Senior Constable Jen Ridley said the campaign was having a “tremendous” effect.
“It’s been going so well, it’s unbelievable,” she said.
It’s also had the flow on effect of contributing to a reduction in the number of vehicle break-ins, which are often committed to get a hold of paywave cards.
“Steal from motor vehicles have gone from 73 recorded in October to 40 for November, and two for December,” Senior Constable Ridley said.
“It goes hand-in-hand. Even though we were looking at paywave crime, its source is often steal from motor vehicles.
“We have identified a number of offenders, who were recently locked up, had their bail refused, or granted conditional bail.
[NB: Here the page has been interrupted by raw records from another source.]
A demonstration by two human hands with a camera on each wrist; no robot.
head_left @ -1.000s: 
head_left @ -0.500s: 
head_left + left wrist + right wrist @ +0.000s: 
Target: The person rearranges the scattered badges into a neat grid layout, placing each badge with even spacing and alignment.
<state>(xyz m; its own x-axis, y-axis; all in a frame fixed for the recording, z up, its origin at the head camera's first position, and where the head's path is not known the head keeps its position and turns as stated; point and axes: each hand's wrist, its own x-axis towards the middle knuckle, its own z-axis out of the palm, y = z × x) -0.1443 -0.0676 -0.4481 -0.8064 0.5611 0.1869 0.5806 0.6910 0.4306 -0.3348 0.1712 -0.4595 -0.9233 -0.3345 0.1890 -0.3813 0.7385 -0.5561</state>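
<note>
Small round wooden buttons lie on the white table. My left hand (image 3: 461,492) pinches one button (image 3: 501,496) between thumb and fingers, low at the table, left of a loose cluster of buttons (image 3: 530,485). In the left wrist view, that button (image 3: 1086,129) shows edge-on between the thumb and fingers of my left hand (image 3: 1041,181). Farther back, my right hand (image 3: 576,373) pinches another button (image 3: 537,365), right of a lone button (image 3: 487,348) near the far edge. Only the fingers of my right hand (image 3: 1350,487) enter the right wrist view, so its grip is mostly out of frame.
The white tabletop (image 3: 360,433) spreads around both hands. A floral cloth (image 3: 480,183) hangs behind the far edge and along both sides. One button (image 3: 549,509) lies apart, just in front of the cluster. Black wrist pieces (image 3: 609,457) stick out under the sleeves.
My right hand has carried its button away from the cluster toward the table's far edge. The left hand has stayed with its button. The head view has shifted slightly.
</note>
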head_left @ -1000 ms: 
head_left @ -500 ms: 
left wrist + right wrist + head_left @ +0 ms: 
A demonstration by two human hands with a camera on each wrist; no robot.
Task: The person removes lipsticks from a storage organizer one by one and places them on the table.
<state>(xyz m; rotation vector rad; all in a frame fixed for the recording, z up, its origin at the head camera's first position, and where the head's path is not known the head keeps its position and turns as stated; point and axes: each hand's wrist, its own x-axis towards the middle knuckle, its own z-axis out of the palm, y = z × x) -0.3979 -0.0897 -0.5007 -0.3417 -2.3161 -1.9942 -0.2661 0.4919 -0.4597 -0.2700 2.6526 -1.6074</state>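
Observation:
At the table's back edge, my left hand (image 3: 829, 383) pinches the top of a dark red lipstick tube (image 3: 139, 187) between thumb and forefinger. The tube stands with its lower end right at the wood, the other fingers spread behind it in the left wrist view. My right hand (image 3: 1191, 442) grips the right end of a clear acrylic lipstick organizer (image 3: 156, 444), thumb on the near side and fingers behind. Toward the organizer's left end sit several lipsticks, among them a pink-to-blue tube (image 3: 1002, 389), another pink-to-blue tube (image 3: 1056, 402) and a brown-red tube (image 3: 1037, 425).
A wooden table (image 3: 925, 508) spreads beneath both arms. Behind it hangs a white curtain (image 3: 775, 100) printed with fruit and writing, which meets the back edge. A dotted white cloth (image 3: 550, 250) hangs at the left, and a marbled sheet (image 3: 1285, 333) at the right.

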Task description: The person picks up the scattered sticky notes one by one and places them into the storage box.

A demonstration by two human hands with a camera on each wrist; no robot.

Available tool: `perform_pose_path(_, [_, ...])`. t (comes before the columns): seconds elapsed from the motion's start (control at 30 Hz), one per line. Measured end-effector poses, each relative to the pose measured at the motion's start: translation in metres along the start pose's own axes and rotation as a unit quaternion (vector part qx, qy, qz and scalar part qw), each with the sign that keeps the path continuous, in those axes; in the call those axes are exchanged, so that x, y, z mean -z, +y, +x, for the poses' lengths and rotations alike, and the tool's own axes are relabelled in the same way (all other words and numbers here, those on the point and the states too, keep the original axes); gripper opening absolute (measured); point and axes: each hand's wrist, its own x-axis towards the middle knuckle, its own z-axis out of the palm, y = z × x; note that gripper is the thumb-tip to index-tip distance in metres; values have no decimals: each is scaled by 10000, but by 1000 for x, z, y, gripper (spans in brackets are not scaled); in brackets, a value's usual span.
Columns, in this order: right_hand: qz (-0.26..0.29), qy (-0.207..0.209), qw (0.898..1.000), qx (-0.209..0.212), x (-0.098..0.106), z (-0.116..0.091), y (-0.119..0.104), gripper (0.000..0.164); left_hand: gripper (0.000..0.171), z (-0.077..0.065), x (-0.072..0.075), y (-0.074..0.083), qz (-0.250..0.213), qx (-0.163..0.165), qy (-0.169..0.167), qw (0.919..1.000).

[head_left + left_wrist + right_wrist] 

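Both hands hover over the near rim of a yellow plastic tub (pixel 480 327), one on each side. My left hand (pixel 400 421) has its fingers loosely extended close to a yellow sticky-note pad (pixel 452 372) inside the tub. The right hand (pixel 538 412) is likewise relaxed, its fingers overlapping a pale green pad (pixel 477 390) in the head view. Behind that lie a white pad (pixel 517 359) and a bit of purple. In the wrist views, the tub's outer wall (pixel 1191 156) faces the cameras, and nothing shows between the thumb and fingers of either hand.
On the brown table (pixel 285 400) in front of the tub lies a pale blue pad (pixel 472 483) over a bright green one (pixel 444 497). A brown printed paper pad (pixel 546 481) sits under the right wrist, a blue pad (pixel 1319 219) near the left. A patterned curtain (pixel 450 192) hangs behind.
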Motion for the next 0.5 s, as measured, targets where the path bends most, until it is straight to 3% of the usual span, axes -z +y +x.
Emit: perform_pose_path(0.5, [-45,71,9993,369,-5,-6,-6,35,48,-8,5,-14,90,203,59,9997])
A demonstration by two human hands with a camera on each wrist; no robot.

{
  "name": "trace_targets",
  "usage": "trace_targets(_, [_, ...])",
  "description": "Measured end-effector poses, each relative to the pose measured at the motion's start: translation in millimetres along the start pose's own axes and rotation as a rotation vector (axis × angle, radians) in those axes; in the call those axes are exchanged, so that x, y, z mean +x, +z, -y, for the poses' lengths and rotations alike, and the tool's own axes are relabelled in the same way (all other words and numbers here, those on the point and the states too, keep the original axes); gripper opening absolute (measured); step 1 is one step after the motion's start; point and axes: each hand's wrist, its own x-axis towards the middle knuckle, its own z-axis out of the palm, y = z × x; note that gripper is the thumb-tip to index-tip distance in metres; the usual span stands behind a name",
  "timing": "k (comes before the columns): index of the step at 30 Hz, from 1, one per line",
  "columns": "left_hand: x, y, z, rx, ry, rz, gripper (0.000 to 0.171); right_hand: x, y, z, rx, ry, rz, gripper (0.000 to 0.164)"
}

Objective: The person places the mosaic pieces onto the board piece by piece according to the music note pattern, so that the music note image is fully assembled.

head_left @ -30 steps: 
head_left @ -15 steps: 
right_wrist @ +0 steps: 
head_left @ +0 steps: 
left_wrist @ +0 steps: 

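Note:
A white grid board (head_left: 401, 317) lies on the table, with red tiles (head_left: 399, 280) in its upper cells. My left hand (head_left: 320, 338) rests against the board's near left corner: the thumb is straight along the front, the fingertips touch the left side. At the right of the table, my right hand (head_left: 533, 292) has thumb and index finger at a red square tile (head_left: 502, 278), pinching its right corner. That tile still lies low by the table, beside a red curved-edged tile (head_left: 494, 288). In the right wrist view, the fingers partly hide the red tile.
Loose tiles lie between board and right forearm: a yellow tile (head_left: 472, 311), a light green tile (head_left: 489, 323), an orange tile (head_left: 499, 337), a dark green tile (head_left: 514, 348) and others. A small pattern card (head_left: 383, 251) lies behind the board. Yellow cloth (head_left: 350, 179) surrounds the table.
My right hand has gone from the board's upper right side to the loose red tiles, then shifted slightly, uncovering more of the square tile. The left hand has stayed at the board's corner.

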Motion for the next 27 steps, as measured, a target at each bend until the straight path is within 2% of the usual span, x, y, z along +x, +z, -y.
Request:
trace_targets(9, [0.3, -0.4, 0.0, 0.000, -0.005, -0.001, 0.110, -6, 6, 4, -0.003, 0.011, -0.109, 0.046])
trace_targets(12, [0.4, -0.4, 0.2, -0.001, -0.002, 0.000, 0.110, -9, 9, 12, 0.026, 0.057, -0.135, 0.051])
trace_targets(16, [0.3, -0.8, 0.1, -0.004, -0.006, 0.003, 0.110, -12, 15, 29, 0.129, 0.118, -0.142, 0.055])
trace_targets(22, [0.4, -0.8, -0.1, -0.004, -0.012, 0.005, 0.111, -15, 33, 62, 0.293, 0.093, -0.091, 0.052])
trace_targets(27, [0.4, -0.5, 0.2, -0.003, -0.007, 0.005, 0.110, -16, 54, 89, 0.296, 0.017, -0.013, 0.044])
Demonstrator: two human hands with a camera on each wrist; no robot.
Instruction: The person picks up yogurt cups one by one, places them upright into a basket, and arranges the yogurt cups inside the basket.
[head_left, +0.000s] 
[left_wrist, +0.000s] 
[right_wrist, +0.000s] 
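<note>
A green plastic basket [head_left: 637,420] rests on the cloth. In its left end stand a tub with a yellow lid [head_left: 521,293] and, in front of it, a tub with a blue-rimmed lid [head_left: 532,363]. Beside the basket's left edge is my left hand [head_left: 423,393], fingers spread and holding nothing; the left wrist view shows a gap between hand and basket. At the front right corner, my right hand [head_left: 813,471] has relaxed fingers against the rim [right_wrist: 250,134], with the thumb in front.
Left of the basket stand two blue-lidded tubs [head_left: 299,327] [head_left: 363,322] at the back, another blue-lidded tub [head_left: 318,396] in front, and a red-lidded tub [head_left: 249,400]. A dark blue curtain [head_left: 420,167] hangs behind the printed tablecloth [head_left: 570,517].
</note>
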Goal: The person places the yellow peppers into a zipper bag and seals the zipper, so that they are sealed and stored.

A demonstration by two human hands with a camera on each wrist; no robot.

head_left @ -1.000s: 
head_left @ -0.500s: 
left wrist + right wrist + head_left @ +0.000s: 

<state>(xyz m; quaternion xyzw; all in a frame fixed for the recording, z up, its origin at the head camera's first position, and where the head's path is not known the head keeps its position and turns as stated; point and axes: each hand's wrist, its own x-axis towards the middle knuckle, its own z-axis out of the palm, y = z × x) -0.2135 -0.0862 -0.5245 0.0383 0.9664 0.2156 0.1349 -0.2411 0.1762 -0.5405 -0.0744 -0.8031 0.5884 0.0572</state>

“They were our main offenders for steal from motor vehicles.
“Pushing it through the campaign and letting people know it’s out there, as well as identifying these offenders has really helped to drive it down.”
The campaign is a collaborative effort by local police, the Tamworth Business Chamber and Tamworth Regional Council.
Tamworth Business Chamber’s Jill Stewart said the organisation had received “some wonderful feedback” from local businesses.
“We’ve actually had a number of businesses call us to find out a bit more about it,” Ms Stewart said.
“We’ve had a few people make enquiries about the CCTV register, which the police provide, and a few people asking if they do have cameras in the wrong positions, who to get in touch with and what to do.
“It's just such a good reflection on the Tamworth business community, and the entire community as a whole, and a really positive story heading into the Christmas period.”
While the crime stats are on their way down, Senior Constable Ridley reminded the community to stay vigilant
“This time of year, people get a bit Christmas crazy,” she said.
“If people can be switched on, aware of their surroundings and belongings, and remove handbags from their car, that will go a long way.”